> Activity: For the listing that follows, report how many lines contain the string "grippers", giving the number alone.

> Dataset excerpt:
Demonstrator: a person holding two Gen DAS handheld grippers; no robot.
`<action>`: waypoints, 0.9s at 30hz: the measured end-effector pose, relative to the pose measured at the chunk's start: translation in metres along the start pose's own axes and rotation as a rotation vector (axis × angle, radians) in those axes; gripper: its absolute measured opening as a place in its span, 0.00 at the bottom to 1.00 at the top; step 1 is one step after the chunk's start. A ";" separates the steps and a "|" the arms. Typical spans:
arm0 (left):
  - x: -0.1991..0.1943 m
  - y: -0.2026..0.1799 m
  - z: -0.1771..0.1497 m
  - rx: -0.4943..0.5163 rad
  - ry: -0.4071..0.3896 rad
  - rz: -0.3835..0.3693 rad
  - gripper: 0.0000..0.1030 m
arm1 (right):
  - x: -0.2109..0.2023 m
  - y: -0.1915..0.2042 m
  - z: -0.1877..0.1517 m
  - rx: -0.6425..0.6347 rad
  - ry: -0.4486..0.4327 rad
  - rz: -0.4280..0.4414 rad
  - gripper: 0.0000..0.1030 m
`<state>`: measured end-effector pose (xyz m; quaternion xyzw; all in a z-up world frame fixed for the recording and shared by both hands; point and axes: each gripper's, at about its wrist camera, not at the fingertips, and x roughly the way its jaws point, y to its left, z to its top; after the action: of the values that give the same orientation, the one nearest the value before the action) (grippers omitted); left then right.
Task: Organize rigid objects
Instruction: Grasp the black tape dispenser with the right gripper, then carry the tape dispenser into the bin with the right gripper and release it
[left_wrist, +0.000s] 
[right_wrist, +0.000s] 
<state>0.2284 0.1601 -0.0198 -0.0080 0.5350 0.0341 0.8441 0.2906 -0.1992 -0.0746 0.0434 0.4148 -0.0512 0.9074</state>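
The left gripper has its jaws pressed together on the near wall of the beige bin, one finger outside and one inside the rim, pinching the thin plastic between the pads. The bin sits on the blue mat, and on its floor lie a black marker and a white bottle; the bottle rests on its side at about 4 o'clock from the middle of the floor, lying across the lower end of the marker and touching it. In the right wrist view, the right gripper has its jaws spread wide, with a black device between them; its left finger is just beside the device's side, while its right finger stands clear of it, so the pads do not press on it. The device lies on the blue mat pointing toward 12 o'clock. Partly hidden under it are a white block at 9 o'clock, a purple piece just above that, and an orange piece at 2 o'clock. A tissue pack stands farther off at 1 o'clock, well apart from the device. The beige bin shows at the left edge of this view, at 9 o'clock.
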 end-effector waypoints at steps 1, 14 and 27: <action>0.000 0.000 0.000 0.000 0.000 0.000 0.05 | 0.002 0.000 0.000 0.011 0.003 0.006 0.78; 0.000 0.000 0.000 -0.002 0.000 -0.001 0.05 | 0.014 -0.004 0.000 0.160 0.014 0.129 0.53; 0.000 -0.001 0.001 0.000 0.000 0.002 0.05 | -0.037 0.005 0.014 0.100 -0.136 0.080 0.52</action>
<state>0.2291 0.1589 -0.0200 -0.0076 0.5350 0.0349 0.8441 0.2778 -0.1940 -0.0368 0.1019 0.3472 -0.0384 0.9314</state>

> Exercise response: 2